The intent of the rezoning is so future development will match already existing neighborhoods.

The Cliffside area was zoned for higher density a few years ago as part of the Envision Cache County plan. The goal of the plan is to “keep the city, city and the country, country.” This means preventing urban sprawl to preserve agricultural lands in not only Logan, but all the cities in Cache County.

However the higher density would create a building inconsistency in certain neighborhoods, said Holly Daines, a Logan city council member.

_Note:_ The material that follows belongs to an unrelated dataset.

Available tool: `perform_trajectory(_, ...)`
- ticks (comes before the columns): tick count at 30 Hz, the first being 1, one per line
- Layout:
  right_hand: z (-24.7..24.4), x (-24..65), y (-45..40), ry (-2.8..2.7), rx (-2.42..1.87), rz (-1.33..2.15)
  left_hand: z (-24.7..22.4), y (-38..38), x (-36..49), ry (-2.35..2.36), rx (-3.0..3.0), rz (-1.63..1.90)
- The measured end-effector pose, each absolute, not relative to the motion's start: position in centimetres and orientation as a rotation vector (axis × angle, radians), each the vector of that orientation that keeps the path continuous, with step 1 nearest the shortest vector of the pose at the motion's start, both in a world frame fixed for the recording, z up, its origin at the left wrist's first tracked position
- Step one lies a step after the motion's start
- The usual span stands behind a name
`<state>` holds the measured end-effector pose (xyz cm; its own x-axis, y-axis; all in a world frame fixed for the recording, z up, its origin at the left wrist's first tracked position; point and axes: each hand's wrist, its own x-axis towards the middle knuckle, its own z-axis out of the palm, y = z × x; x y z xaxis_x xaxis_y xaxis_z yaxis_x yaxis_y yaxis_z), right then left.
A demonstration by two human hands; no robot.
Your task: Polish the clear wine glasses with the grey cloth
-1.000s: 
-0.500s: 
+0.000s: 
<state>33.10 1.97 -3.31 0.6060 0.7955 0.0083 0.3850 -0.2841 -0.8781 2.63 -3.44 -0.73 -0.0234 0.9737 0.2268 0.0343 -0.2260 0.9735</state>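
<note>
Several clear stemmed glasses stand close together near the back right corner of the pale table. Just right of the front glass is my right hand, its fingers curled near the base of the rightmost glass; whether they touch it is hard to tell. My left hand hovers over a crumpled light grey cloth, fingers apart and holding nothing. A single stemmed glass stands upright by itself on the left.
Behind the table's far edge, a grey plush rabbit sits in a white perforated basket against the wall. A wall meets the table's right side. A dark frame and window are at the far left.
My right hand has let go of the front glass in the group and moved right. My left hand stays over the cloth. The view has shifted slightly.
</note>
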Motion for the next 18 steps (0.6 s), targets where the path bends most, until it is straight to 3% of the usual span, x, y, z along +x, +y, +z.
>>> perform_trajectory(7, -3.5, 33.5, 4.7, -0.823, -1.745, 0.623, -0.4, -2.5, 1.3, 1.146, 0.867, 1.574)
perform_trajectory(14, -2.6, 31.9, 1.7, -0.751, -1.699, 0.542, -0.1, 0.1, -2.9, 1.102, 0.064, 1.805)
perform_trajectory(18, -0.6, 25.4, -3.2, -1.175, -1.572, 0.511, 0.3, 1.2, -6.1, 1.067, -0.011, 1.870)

Daines said this is upsetting to the residents of the affected areas because they feel it changes the character of their neighborhoods.

Larger lot sizes will not only match already developed areas, but also allow people to build larger homes, which may encourage them to stay in Logan longer, counselors argued.

“We want to make housing in Logan attractive for single family residences so that families will build in Logan, buy in Logan, live in Logan and stay in Logan,” said Herm Olsen, a Logan city council member, “which will strengthen our schools, make us less of a transient community, and provide the benefits of normal growing up experiences for families with children.”

Olsen said although he supports these outcomes, increased lot size will create urban sprawl, a concern for him because it contradicts the Envision Cache County plan.

In the council meeting on Feb. 7, Olsen was the only council member who vocally expressed concern over the rezoning. He compared urban sprawl to “being nibbled to death by ducks.”

“The problem is that every time a municipality takes that position,” Olsen said, “we are contributing to the very urban sprawl we all rejected years ago. And so decision after decision, choice by choice, we nibble ourselves to death by each incremental little small bite.”